**Task:**
With pictures removed, the data below should be returned exactly.

*** Begin section ***

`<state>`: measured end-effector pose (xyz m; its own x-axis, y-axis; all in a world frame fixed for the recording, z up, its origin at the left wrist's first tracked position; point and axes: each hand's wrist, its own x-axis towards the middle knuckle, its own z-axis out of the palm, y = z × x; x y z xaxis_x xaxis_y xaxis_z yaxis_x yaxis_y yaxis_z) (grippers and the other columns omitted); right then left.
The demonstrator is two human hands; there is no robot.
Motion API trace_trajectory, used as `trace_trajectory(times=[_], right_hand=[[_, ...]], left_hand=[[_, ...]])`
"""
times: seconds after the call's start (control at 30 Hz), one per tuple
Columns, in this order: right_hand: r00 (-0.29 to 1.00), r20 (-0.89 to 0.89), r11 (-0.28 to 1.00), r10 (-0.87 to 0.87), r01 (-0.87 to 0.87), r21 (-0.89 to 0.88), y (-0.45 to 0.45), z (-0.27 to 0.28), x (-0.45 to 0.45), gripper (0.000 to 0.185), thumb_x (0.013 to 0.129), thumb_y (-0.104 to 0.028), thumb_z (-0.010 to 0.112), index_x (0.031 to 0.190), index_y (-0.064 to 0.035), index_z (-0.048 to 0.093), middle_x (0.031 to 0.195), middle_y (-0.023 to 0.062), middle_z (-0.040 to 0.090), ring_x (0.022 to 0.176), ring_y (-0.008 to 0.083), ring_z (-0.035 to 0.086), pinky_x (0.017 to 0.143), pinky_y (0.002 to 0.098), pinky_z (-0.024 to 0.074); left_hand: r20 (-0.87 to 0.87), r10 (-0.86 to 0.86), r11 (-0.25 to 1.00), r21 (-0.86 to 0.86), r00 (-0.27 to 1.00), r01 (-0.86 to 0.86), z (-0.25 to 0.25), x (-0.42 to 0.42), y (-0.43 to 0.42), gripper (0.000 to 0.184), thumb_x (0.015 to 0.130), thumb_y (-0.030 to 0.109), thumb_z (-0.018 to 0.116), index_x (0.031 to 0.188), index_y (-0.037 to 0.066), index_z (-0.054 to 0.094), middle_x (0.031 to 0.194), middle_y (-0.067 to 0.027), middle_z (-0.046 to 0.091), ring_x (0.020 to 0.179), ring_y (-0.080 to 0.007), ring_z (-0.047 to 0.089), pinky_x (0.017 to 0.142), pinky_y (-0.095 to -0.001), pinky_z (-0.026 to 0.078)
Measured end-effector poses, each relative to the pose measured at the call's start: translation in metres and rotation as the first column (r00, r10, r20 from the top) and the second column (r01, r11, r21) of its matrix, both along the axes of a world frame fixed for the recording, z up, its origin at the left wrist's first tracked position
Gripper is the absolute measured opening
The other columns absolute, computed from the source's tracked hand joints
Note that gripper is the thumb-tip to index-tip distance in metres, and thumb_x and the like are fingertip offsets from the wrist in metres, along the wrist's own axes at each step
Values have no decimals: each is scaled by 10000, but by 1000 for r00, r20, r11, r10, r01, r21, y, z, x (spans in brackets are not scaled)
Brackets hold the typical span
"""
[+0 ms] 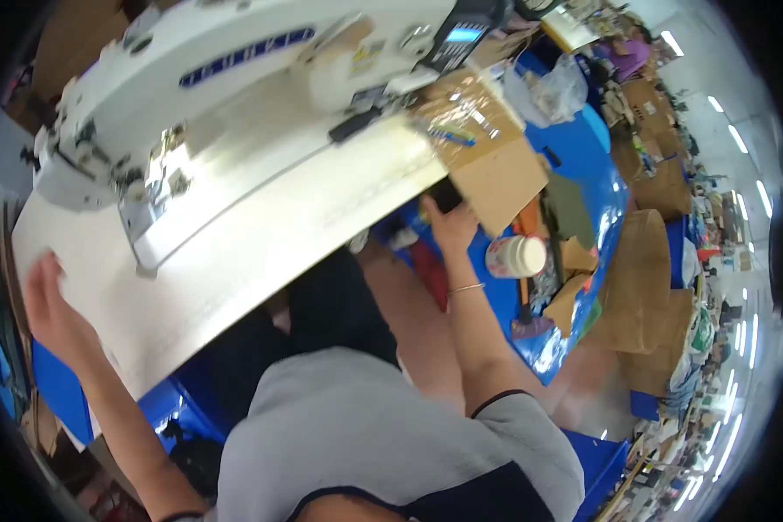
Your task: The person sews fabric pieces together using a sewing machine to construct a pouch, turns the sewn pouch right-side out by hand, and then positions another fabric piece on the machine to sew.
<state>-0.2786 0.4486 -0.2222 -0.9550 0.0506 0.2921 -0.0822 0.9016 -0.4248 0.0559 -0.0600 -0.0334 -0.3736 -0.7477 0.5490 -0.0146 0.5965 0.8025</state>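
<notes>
My left hand [56, 313] is raised over the left end of the white sewing table [261, 270], fingers stretched out and slightly blurred, with nothing in them. An industrial sewing machine [235, 74] stands on that table, and its needle and presser foot area [143, 187] lies beyond my left hand. On the other side, my right hand [452, 230] is at the table's right edge, its fingers around a flat black object [445, 195] that looks like a phone. This object is beside a cardboard box [500, 178], and part of it is hidden by my fingers.
A white-lidded jar [515, 257] stands on a blue plastic-covered surface [613, 196] to the right, near cardboard scraps. A pen [451, 135] lies on the taped cardboard. Clear plastic bags [555, 91] are behind it. Large brown cartons [639, 278] stand farther right.
</notes>
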Motion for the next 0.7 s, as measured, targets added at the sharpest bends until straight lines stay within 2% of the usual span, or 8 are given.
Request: trace_trajectory(times=[0.1,0.17,0.2,0.37,0.43,0.57,0.63,0.7], right_hand=[[1000,-20,1000,-17,17,5,2,-31,-18,1047,664,-612,831,1355,87,470,1339,331,545,1257,468,538,1043,508,471],[987,116,993,-115,112,32,-5,-21,-17,1028,655,-566,848,1364,73,467,1347,310,553,1246,445,558,1031,488,490],[988,108,994,-111,109,32,-6,-17,-18,1028,655,-566,848,1364,73,467,1347,310,553,1246,445,558,1031,488,490],[929,306,970,-210,238,-58,-11,1,-12,1063,609,-510,876,1401,46,436,1350,283,564,1213,443,585,1022,487,503],[946,247,971,-208,230,-64,-8,-5,-14,1066,599,-499,880,1412,28,433,1349,272,571,1218,444,583,1016,491,505],[956,192,967,-223,241,-79,-3,-25,-20,1037,621,-463,874,1445,-23,425,1372,241,572,1193,450,606,1003,501,515],[932,242,957,-270,288,-43,-8,-14,-19,967,639,-458,853,1435,-63,470,1351,253,596,1190,429,625,1003,495,520],[939,159,949,-305,314,-33,0,-34,-27,824,611,-487,852,1276,-61,619,1216,226,676,1104,408,671,947,488,550]], left_hand=[[-82,-605,762,231,792,605,34,-16,124,257,1049,181,549,1032,-40,681,985,-116,647,917,-218,575,889,-326,446],[-231,-793,453,395,564,799,77,-33,188,535,1048,470,435,1054,-6,678,969,-172,642,919,-263,594,843,-347,458],[-304,-835,282,478,458,832,99,-39,210,658,1019,632,409,1076,31,670,978,-189,637,892,-263,598,809,-351,479],[-514,-851,-58,297,108,953,130,-53,244,763,993,698,362,1262,51,664,1167,-293,659,1043,-410,669,881,-452,521],[-700,-676,-495,197,-232,846,134,-61,241,754,957,768,353,1239,138,655,1435,-473,362,1375,-467,401,1081,-640,366],[-521,-805,-359,49,-283,932,148,-73,249,780,978,752,317,1202,86,656,1372,-492,396,1165,-466,568,948,-534,513],[-680,-728,43,86,90,995,147,-59,271,545,1011,545,536,1074,28,694,1176,-389,621,952,-344,638,839,-414,537],[-647,-743,86,160,170,983,147,-64,272,531,1002,536,546,1071,31,694,1174,-381,623,951,-341,637,835,-411,536]])
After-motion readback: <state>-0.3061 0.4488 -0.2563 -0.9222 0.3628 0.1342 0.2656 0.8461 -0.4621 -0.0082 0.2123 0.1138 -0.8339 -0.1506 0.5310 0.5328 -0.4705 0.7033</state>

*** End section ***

**Exercise answer:**
`<state>`: measured end-effector pose (xyz m; its own x-axis, y-axis; all in a world frame fixed for the recording, z up, its origin at the left wrist's first tracked position; point and axes: each hand's wrist, its own x-axis towards the middle knuckle, its own z-axis out of the palm, y = z × x; x y z xaxis_x xaxis_y xaxis_z yaxis_x yaxis_y yaxis_z) (grippers and the other columns omitted); right then left.
The demonstrator is two human hands; there is no robot.
Motion API trace_trajectory, used as `trace_trajectory(times=[_], right_hand=[[_, ...]], left_hand=[[_, ...]])`
"""
times: seconds after the call's start (control at 30 Hz), one per tuple
Columns, in this order: right_hand: r00 (-0.29 to 1.00), r20 (-0.89 to 0.89), r11 (-0.28 to 1.00), r10 (-0.87 to 0.87), r01 (-0.87 to 0.87), r21 (-0.89 to 0.88), y (-0.45 to 0.45), z (-0.27 to 0.28), x (-0.45 to 0.45), gripper (0.000 to 0.185), thumb_x (0.013 to 0.129), thumb_y (-0.104 to 0.028), thumb_z (-0.010 to 0.112), index_x (0.031 to 0.190), index_y (-0.064 to 0.035), index_z (-0.048 to 0.093), middle_x (0.031 to 0.195), middle_y (-0.023 to 0.062), middle_z (-0.040 to 0.090), ring_x (0.022 to 0.176), ring_y (-0.008 to 0.083), ring_z (-0.035 to 0.086), pinky_x (0.017 to 0.143), pinky_y (0.002 to 0.098), pinky_z (-0.024 to 0.074); left_hand: r20 (-0.87 to 0.87), r10 (-0.86 to 0.86), r11 (-0.25 to 1.00), r21 (-0.86 to 0.86), r00 (-0.27 to 1.00), r01 (-0.86 to 0.86), z (-0.25 to 0.25), x (-0.42 to 0.42), y (-0.43 to 0.42), gripper (0.000 to 0.184), thumb_x (0.015 to 0.130), thumb_y (-0.030 to 0.109), thumb_z (-0.018 to 0.116), index_x (0.031 to 0.188), index_y (-0.037 to 0.066), index_z (-0.054 to 0.094), middle_x (0.031 to 0.194), middle_y (-0.067 to 0.027), middle_z (-0.046 to 0.091), ring_x (0.020 to 0.179), ring_y (-0.080 to 0.007), ring_z (-0.047 to 0.089), pinky_x (0.017 to 0.142), pinky_y (-0.095 to -0.001), pinky_z (-0.026 to 0.078)
Measured end-effector poses, each relative to the pose measured at the call's start: translation in metres and rotation as the first column (r00, r10, r20 from the top) and the second column (r01, r11, r21) of its matrix, both along the axes of a world frame fixed for the recording, z up, its origin at the left wrist's first tracked position
Gripper is the absolute measured opening
The other columns absolute, computed from the source's tracked hand joints
Note that gripper is the thumb-tip to index-tip distance in metres, and thumb_x and the like are fingertip offsets from the wrist in metres, along the wrist's own axes at each step
Values have no decimals: each is scaled by 10000, but by 1000 for r00, r20, r11, r10, r01, r21, y, z, x (spans in brackets are not scaled)
Brackets hold the typical span
"""
[+0 ms] 
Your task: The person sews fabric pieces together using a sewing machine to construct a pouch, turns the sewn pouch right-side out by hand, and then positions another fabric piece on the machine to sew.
<state>-0.2786 0.4486 -0.2222 -0.9550 0.0506 0.2921 -0.0822 0.9016 -0.4248 0.0559 -0.0600 -0.0334 -0.3736 -0.7477 0.5490 -0.0146 0.5965 0.8025</state>
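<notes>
My left hand [56, 313] is raised over the left end of the white sewing table [261, 270], fingers stretched out and slightly blurred, with nothing in them. An industrial sewing machine [235, 74] stands on that table, and its needle and presser foot area [143, 187] lies beyond my left hand. On the other side, my right hand [452, 230] is at the table's right edge, its fingers around a flat black object [445, 195] that looks like a phone. This object is beside a cardboard box [500, 178], and part of it is hidden by my fingers.
A white-lidded jar [515, 257] stands on a blue plastic-covered surface [613, 196] to the right, near cardboard scraps. A pen [451, 135] lies on the taped cardboard. Clear plastic bags [555, 91] are behind it. Large brown cartons [639, 278] stand farther right.
</notes>
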Motion for the next 0.7 s, as measured, targets added at the sharpest bends until straight lines stay within 2% of the usual span, or 8 are given.
Request: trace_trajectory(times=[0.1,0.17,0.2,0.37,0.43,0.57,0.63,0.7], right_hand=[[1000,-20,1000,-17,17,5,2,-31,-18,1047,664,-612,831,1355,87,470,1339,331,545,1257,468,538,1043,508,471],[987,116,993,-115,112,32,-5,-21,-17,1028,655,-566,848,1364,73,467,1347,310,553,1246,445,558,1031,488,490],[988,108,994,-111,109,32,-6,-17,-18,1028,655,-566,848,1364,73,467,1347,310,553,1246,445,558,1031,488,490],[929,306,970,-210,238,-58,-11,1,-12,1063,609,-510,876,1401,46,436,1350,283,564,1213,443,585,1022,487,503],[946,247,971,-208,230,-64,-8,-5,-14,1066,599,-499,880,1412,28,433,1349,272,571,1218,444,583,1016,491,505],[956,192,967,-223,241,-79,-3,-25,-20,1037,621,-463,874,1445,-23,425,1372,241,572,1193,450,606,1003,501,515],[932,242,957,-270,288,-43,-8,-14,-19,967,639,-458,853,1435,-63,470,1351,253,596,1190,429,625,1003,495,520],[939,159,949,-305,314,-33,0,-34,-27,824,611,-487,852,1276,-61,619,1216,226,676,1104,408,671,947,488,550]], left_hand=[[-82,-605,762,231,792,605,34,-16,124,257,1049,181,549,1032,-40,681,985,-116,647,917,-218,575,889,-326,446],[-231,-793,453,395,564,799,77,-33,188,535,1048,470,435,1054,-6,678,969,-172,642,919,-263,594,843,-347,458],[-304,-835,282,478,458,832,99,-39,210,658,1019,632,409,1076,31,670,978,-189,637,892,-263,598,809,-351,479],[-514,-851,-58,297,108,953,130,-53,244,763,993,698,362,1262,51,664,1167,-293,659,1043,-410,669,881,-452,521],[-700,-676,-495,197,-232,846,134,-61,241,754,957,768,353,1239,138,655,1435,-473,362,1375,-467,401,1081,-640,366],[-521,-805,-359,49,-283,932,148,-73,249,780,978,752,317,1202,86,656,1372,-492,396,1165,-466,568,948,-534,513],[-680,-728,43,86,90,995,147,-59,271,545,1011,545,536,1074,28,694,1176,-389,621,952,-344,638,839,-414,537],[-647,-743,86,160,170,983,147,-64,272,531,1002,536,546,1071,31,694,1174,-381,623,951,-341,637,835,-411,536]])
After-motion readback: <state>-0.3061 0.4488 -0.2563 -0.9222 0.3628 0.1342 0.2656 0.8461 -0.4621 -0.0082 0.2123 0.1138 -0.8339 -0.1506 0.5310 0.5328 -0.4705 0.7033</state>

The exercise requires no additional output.